Alors je te propose l’exercice suivant. Va sur le site de Groq, choisis ton modèle de langage (tu as le choix entre Mixtral ou Llama qui sont des concurrents open-source des modèles GPT) et rentre une instruction (prompt). Choisis le modèle mixtral8×7b instruct (modèle français de la startup Mistral). Par exemple celle-ci :

Explique à un collégien les principaux concepts de la physique quantique.

Puis va sur ce site, choisis le même modèle et entre le même prompt.

Et compare la vitesse de réponse.

Avec Groq, tu obtiens la réponse de façon quasi simultanée (1 seconde). Tandis qu’avec l’autre site (Perplexity), tu obtiens la réponse en 6 secondes. Si tu essaies avec GPT-4 (ChatGPT), tu obtiendras une réponse en 20 secondes.

Pourquoi une telle différence ? La différence vient de la puce qui est derrière.

Jonathan Ross

L’histoire de Groq est passionnante. Cette startup a été créée par Jonathan Ross. Un ingénieur qui a participé à la création de la puce d’IA “TPU” de Google, grâce à laquelle l’IA Alphago a battu le champion du monde de GO Lee Sedol en 2016. Aujourd’hui, les puces spécialisées de Groq surpassent toutes les autres en rapidité, même celles de NVidia (le leader incontesté du marché avec ses puces “GPU” que tout le monde s’arrache). C’est David contre Goliath. Tout le secteur s’est affolé.

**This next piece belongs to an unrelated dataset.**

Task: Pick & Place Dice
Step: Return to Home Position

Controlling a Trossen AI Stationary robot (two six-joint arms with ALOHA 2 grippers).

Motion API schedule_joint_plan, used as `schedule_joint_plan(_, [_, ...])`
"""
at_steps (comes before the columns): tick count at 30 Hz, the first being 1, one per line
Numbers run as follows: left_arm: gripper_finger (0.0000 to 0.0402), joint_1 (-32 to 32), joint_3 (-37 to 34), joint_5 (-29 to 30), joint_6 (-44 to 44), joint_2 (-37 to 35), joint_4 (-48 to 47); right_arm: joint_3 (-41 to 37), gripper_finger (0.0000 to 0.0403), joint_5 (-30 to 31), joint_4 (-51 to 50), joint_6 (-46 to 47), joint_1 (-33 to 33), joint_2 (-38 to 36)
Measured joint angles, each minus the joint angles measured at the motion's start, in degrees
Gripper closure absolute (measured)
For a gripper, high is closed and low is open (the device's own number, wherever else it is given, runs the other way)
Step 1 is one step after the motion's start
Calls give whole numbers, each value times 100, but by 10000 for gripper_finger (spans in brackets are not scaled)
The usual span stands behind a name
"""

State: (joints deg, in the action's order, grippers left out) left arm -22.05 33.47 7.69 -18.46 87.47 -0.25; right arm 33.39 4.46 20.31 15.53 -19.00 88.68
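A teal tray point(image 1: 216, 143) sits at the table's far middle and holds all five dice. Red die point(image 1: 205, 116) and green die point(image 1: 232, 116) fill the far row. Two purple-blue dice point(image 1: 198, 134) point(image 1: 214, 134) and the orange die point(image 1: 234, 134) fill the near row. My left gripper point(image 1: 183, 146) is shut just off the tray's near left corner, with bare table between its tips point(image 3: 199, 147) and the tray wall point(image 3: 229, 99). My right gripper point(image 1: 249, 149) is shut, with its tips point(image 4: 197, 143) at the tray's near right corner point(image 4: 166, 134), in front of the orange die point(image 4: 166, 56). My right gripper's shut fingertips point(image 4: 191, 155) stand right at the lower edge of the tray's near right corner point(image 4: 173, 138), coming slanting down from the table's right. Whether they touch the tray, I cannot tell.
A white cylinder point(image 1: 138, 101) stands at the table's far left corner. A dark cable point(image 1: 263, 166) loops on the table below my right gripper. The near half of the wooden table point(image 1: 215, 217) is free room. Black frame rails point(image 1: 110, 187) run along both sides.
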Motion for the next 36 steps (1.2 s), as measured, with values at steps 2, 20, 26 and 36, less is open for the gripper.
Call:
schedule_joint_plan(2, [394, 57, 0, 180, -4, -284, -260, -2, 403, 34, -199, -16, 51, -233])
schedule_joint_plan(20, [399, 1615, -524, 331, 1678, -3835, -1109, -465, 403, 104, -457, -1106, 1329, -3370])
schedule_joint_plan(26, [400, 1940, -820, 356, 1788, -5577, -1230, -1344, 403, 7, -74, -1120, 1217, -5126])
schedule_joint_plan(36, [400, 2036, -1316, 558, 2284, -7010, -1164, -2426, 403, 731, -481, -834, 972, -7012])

Un autre qui a compris l’enjeu de l’importance des puces dans l’écosytème du futur, c’est Sam Altman. Le fondateur d’OpenAi (ChatGPT) envisagerait (selon le Wall Street Journal) de lever 7000 milliards de dollars pour mettre la main sur le marché des puces. L’information est complètement folle, mais elle est à la (dé)mesure de l’état d’esprit des milliardaires de la Silicon Valley.

Pour te donner une idée, avec 7 trillions de dollars, tu peux racheter TOUT le marché des semi-conducteurs (des puces si tu veux) et il te restera de l’argent pour racheter Meta. NVidia, qui est le leader du marché des puces, a dépassé Alphabet (Google) et Amazon, la semaine dernière. Sa valorisation a doublé en neuf mois, suite au boom de l’IA générative.

Bon, ça fait beaucoup beaucoup d’argent, même pour les milliardaires américains. Du coup, Sam Altman est allé voir les rois du pétrole (en leur disant “c’est le nouveau pétrole, boomers !”) des Emirats Arabes Unis. Et il est aussi allé voir le patron du Japonais SoftBank qui a décidé d’investir 100 milliards dans ce marché plus que stratégique.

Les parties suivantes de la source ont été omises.